__TASK ITEM__. Some lines hold the string "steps". Copy all of them from the material that follows.

__RECORDED INFORMATION__.
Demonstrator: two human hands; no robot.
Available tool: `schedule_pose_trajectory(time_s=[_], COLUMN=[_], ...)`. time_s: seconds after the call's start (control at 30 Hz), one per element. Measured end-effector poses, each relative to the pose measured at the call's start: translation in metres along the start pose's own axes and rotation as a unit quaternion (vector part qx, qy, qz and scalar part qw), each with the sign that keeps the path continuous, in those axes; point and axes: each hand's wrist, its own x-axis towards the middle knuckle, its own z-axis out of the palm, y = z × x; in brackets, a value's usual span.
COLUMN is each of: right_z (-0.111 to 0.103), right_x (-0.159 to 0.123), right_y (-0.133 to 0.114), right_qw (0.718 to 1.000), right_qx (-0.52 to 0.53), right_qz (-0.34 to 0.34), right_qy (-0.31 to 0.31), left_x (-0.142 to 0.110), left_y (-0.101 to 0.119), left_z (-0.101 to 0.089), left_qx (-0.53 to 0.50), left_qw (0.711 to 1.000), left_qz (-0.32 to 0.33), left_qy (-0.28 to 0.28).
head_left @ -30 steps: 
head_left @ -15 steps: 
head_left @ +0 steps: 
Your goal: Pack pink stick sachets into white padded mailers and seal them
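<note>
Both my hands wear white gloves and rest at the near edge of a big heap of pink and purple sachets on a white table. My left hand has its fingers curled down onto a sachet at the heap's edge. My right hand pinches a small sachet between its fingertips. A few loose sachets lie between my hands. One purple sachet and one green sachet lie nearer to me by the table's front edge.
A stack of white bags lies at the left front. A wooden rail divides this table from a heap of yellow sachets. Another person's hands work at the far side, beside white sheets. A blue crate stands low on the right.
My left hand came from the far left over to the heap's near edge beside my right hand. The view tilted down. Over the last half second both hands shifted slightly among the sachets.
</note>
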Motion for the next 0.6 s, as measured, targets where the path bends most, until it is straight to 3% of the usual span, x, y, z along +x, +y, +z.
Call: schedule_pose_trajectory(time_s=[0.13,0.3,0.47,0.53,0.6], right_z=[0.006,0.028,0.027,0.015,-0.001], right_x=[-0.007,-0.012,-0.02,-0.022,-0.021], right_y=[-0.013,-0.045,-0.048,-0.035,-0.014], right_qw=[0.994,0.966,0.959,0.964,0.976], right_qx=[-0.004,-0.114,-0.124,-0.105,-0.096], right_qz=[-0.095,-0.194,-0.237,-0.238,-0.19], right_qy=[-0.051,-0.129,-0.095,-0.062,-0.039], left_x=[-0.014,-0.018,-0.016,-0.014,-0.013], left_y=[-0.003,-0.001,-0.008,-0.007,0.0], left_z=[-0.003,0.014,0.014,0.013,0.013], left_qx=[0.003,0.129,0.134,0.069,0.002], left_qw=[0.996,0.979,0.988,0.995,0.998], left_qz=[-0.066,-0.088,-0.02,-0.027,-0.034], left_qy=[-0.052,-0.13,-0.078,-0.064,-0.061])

__SOLUTION TO THIS EXERCISE__.
head_left @ -30 steps: 
head_left @ -15 steps: 
head_left @ +0 steps: 

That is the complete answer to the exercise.